The play is about baseball, which makes it inaccessible at times to an Australian audience. References to baseball rules, batting averages and home runs lose impact in a culture of Aussie Rules.

However, issues of sporting hero worship, sportsmanship, macho behaviour, homophobia and ambition are not isolated to baseball teams. Consider recent emotional moments at the Olympics.

Greenberg manages to integrate entertaining diatribes about democracy, language, religion and racism into a play that, at first view, is about a gay man coming out in a bastion of male achievement.

His dialogue is often pithy, satirical and riddled with acerbic wit.

Take Me Out turns from a bright, wordy comedy to a darker shade in the second half. The problem is we are never emotionally connected to the characters. The words get in the way.

Characters are two-dimensional: the African-American made good, the intellectual WASP, the dumb southerner, a couple of argumentative Hispanics and an aggressive Japanese.

The style of the jokes, the use of a narrator, the New York location, even the construction of the play is reminiscent of Neil Simon. The play has a very conventional structure with no real surprises.

Kate Cherry's direction is slick and well paced, keeping the sharp dialogue firing and physical images engaging..

Richard Roberts stylish set is exceptional, with a locker room complete with real showers for lots with scenes of naked men..

Ransom is charming, relaxed and credible as Darren and Bishop maintains the ironic voice of the writer as the narrator.

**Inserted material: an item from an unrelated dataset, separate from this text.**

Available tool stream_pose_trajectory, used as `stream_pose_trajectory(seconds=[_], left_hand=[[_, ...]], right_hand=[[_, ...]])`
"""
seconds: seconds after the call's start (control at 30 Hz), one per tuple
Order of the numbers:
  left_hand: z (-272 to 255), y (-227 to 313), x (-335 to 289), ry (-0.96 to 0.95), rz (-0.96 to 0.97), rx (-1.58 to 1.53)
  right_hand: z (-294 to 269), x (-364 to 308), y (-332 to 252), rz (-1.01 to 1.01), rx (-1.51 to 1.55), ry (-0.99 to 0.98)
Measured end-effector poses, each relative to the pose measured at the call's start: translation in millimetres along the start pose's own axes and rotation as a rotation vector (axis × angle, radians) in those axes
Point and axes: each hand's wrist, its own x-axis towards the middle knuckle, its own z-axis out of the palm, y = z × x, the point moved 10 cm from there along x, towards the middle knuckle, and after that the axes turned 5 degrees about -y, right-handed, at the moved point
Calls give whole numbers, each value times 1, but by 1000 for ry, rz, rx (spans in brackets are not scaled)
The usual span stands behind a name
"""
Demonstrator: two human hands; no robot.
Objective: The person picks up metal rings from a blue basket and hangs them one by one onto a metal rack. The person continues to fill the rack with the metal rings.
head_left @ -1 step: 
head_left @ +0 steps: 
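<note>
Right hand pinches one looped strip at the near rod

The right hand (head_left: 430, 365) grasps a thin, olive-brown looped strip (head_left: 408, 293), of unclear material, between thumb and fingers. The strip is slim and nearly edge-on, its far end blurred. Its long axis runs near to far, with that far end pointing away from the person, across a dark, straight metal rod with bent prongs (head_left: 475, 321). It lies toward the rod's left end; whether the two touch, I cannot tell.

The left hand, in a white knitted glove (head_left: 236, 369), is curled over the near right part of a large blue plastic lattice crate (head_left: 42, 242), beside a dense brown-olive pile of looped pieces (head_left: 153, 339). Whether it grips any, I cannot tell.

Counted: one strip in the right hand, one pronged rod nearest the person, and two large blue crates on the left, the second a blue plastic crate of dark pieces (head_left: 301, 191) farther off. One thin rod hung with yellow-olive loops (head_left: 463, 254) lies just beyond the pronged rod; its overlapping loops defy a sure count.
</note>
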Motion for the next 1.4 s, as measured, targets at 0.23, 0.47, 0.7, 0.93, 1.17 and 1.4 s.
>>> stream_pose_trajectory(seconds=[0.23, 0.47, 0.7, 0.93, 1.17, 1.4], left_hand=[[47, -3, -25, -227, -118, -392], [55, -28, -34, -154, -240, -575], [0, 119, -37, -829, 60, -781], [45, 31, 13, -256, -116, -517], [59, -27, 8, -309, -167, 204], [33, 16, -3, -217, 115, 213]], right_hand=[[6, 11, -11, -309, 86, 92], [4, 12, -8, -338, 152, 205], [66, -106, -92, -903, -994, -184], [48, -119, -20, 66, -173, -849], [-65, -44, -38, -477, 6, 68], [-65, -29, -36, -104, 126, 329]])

Jeremy Lindsay-Taylor is the stand out. He totally inhabits the role of Shane Mungitt.  the simple-minded stuttering hick who pitches like a demon.

Simon Burke makes a meal of the camp financial manager with a newly discovered penchant for ball games and ball players.

Cherry's production is energetic and makes this rather wordy play look very good.

LOOK FOR: Jeremy Lindsay-Taylor's outburst after his fateful pitch.